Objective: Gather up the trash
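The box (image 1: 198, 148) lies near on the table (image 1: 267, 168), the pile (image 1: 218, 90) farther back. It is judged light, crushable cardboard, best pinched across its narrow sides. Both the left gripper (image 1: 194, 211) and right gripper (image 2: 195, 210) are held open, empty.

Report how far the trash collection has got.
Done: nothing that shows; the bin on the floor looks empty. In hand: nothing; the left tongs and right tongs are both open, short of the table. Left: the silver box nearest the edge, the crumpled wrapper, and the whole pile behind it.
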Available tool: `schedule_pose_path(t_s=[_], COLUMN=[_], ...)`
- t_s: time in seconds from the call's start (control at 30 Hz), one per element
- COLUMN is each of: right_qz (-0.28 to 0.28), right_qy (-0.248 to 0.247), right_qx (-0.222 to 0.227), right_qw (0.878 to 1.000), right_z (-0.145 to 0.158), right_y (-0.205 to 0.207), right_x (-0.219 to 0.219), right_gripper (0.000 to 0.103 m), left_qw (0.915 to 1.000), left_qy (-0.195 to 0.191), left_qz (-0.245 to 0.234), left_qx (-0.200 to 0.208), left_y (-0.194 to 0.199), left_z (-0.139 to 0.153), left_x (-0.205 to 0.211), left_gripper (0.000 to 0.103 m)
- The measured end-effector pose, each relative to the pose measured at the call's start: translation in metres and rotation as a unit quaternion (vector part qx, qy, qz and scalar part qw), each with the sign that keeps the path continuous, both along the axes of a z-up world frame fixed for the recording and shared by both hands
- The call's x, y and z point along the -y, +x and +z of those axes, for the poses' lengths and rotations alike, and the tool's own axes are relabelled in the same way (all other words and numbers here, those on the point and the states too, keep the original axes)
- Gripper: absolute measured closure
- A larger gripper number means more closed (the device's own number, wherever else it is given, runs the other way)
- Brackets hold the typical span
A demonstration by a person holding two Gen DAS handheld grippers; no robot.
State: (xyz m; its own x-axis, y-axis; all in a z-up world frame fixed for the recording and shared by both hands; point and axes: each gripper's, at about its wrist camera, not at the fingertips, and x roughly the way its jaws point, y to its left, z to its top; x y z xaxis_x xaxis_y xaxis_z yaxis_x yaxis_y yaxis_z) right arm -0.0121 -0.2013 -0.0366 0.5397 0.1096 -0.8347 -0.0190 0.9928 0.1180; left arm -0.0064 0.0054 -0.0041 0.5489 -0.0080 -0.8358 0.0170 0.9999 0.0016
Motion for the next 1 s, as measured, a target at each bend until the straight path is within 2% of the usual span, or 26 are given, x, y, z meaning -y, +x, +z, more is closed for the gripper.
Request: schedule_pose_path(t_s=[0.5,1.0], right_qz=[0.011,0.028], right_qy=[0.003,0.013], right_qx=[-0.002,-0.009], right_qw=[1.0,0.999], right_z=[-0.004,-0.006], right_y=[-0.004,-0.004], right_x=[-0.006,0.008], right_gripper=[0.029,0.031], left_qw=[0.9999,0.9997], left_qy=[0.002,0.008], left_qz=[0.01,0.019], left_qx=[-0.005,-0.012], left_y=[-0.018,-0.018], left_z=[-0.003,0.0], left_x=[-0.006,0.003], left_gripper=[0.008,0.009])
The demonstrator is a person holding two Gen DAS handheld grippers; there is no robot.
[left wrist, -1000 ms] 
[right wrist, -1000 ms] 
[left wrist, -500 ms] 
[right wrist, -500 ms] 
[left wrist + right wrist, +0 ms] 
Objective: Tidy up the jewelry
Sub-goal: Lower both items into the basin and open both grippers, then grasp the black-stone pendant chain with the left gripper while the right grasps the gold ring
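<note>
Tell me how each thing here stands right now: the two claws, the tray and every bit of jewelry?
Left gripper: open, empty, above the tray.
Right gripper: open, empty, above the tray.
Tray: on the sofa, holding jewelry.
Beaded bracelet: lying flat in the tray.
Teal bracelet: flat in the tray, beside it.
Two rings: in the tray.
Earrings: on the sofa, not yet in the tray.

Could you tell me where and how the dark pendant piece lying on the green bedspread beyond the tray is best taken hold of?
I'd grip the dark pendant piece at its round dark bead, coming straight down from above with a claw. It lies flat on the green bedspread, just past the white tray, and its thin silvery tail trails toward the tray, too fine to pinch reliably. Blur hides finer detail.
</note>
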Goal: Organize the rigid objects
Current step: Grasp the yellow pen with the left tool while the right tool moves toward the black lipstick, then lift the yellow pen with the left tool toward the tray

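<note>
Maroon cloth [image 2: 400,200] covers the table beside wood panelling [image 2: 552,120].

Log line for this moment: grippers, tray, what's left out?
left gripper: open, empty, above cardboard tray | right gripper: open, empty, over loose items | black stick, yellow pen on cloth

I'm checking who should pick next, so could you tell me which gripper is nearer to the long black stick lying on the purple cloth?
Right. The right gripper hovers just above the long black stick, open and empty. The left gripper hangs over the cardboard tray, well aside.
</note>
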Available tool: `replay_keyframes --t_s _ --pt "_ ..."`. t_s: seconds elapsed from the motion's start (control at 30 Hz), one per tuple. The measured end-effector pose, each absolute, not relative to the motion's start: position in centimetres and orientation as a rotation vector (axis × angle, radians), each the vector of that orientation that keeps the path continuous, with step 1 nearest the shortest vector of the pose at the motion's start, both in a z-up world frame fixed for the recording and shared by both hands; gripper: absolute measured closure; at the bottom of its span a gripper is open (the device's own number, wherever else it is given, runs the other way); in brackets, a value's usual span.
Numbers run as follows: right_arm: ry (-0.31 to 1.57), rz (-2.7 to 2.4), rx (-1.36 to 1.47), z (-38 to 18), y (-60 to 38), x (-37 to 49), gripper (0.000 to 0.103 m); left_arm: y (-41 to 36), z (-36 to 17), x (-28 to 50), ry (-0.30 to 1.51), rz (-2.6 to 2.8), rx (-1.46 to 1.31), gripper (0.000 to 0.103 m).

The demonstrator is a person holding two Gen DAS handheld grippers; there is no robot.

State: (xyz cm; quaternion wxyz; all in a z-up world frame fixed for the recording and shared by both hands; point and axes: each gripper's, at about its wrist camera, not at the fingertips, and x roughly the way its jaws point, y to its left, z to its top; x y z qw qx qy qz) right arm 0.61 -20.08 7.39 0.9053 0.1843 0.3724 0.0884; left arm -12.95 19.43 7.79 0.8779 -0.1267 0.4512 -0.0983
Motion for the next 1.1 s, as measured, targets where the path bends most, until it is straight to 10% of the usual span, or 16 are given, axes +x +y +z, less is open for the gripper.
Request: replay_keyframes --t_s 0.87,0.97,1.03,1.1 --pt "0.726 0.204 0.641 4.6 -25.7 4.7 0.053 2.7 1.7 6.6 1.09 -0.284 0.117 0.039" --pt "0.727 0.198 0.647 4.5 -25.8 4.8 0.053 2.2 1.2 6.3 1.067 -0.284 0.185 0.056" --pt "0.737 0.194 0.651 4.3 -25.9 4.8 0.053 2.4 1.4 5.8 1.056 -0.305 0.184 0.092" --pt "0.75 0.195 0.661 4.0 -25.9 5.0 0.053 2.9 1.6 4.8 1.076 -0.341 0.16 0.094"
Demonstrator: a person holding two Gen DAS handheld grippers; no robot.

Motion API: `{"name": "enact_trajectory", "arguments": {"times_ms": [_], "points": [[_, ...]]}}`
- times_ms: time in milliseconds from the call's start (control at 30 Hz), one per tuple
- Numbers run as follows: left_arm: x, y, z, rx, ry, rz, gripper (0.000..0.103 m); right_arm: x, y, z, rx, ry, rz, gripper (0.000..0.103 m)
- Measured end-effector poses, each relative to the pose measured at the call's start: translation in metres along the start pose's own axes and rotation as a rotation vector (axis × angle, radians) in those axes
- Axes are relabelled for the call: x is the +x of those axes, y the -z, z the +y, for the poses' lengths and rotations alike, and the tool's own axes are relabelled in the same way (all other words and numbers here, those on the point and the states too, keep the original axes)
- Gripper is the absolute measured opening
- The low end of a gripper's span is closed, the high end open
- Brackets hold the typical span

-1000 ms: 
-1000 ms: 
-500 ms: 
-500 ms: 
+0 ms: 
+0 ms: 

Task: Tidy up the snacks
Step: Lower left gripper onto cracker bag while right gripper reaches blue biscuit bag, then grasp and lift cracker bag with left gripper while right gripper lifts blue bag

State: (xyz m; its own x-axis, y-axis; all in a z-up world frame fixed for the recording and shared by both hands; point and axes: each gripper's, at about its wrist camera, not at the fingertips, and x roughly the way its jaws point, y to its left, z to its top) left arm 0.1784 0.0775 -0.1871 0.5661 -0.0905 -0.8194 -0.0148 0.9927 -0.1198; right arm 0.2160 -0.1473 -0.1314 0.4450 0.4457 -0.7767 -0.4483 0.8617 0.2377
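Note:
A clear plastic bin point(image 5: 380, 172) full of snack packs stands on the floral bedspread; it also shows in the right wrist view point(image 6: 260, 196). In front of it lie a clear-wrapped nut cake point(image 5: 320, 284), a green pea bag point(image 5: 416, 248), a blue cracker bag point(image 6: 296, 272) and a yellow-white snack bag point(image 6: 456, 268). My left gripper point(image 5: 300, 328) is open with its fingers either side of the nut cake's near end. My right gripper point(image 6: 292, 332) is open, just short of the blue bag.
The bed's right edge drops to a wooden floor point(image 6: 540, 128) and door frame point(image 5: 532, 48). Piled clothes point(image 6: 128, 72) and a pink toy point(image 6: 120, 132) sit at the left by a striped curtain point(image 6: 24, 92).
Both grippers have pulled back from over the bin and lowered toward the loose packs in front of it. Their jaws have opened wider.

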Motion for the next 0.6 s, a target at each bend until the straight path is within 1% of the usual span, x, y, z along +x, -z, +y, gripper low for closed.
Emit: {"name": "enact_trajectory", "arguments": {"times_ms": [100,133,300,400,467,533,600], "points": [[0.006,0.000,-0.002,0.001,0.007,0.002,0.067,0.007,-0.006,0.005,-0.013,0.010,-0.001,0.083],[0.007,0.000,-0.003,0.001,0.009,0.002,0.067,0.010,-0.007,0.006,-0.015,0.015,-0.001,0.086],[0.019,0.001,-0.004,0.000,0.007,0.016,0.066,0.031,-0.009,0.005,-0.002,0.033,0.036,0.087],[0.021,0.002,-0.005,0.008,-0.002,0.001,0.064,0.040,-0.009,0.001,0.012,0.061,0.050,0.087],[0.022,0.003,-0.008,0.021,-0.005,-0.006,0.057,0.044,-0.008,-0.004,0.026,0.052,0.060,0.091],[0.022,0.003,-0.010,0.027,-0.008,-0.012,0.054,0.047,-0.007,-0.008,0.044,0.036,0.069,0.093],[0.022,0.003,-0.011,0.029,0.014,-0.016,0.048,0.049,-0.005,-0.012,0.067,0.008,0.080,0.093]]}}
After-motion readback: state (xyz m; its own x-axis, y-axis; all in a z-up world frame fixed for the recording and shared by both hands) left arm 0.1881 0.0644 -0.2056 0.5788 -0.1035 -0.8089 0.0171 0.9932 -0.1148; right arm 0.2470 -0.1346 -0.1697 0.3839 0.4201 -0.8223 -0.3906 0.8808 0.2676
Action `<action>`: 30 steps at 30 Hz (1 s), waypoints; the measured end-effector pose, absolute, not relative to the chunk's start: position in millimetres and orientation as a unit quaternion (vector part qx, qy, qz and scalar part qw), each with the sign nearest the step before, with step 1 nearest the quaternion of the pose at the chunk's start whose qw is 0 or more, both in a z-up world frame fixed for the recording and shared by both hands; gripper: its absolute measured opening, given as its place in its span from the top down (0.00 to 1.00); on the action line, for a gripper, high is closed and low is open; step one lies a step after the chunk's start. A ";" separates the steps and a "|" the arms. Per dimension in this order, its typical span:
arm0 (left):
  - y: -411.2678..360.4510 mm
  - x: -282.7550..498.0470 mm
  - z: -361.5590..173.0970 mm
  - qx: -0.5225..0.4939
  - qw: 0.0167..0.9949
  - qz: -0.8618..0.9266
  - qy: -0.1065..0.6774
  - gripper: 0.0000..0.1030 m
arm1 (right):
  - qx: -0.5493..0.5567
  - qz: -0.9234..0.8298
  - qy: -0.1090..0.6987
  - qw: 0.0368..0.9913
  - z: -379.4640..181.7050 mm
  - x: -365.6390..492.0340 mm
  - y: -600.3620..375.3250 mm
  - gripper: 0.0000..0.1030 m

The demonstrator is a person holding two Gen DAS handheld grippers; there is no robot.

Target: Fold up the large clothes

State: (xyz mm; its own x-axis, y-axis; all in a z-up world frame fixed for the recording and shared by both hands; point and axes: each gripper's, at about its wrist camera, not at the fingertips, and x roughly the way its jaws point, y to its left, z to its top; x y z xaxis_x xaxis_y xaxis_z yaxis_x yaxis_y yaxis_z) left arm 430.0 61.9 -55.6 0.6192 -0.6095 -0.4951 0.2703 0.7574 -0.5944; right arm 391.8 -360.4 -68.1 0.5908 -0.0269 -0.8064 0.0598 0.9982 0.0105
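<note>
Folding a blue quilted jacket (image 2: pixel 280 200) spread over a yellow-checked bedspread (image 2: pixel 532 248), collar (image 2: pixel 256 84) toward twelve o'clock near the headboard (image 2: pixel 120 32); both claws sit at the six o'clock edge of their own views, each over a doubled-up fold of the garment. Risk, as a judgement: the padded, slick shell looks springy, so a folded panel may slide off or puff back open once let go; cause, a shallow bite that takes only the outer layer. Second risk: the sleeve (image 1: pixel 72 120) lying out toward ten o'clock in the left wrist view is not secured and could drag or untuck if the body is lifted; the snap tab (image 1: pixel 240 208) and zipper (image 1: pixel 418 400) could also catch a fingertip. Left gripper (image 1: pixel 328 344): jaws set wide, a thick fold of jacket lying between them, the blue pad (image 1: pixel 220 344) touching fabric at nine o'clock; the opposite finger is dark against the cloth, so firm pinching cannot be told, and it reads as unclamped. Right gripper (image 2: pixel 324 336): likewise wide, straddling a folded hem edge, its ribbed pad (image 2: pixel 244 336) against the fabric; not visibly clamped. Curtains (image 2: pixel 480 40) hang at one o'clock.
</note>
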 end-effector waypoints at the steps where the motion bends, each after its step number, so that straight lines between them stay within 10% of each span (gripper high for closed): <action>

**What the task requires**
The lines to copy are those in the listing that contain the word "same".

**Answer box**
- The call's x, y and z point along the -y, +x and +z of those axes, for the poses' lengths and rotations alike, and the tool's own axes are relabelled in the same way (all other words and numbers here, those on the point and the states too, keep the original axes)
- Axes are relabelled for the call: x is the +x of those axes, y the -z, z the +y, for the poses' lengths and rotations alike, and the tool's own axes are relabelled in the same way (all other words and numbers here, those on the point and the states too, keep the original axes)

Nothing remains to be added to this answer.